Jason Bennetto,Crime Correspondent
Sunday 05 November 2006 20:00 EST

A new suspect has been arrested for the 1975 murder of an 11-year-old girl who was at the centre of one of the worst miscarriages of justice cases of modern times.

The 53-year-old man was being questioned by police yesterday after being arrested in Oldham, Greater Manchester, in connection with the stabbing to death of Lesley Molseed. The potential breakthrough is thought to be linked to the recovery of the killer's DNA on the body of the victim.

Lesley disappeared on 5 October 1975 after she left her home in Rochdale to buy a loaf of bread and air freshener from a shop.

Three days later, her body was discovered on open moorland just off the A672 in Ripponden, West Yorkshire. She had been sexually assaulted and stabbed 12 times.

The ensuing investigation was the largest manhunt in Britain before the Yorkshire Ripper inquiry. Nearly 5,000 statements were taken and more than 12,000 people were spoken to within three months of the murder.

Stefan Kiszko, then aged 24, a tax clerk from Rochdale, was wrongly convicted of her murder and served 16 years in jail.
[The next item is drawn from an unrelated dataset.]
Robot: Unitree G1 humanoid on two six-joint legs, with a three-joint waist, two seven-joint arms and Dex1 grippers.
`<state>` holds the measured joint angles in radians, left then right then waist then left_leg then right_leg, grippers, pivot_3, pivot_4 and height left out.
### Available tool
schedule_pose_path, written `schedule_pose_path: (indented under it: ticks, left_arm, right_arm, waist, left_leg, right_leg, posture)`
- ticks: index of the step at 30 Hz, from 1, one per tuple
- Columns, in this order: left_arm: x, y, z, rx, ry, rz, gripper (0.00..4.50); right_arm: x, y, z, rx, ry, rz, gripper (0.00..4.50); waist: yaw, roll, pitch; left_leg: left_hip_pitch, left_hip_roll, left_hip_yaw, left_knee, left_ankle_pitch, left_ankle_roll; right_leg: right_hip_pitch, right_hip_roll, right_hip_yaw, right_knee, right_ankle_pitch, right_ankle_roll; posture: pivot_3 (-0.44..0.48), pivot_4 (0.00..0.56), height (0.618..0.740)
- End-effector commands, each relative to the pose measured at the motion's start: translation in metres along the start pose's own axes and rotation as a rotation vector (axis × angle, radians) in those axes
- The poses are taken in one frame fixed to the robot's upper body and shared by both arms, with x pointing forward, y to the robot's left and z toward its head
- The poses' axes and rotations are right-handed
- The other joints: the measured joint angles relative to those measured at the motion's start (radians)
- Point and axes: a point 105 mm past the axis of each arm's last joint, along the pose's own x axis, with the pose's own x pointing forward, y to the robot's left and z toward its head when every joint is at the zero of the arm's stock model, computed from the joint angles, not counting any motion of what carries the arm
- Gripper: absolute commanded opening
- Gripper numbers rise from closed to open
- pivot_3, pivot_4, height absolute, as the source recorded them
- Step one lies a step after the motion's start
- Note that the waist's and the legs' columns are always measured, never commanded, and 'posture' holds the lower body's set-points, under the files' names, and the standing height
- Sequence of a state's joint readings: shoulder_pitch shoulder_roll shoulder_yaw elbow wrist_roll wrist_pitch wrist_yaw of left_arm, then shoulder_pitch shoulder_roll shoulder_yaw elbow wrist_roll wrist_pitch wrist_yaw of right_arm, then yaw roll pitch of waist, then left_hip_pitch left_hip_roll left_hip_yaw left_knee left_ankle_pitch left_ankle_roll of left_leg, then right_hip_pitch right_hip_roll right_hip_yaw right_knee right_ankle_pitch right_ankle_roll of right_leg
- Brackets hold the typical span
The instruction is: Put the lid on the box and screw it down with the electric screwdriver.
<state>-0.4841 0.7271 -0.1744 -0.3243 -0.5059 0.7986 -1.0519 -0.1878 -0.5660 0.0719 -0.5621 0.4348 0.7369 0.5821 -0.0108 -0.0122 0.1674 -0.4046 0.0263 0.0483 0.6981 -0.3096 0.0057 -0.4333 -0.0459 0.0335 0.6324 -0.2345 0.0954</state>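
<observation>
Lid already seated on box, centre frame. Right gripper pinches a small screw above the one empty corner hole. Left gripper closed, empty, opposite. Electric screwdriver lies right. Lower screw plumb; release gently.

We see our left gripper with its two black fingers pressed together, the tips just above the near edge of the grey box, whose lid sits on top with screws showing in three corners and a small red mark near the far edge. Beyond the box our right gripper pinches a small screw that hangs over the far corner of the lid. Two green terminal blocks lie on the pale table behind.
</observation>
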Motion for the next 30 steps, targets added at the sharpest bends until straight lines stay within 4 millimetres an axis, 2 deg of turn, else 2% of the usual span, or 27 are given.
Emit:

He was released from prison after an appeal in 1992 at which new evidence proved he could not have killed her - semen containing sperm was found on the girl's clothes which could not have come from Mr Kiszko, who was sterile. The civil servant died from a heart failure the year after his release at the age of 44. His mother, Charlotte, who had campaigned relentlessly to prove his innocence, died a few months after him.

The murder investigation was then reopened, but without immediate success.

But in 2003, detectives appealed on the BBC Crimewatch programme for information after advances in DNA technology provided a genetic profile of Lesley's killer. New testing techniques enabled a DNA profile to be obtained from semen left at the scene.

A list of about 350 suspects whom officers wanted to test was compiled by the police. Suspects were put into 10 categories. They included people who lived near Lesley's home, people with sex crime convictions, and people whose names have been put forward by the public.

The profile helped police to rule out several known sex offenders, including the Yorkshire Ripper, Peter Sutcliffe.

After the television appeal was broadcast, detectives took more than 250 calls with information, and said they had 90 new suspects.

At the time that she heard about the new DNA evidence, Lesley's mother, April, said she was "absolutely elated".

On Lesley's disappearance, she said: "After two hours, I knew she was gone. I could feel it in the whole of my body.

"And I never lost that feeling. It just grew stronger and stronger, and I thought, 'I'm never going to see her again'."

The man arrested yesterday in Oldham was taken to a police station in West Yorkshire where he was being questioned about the murder.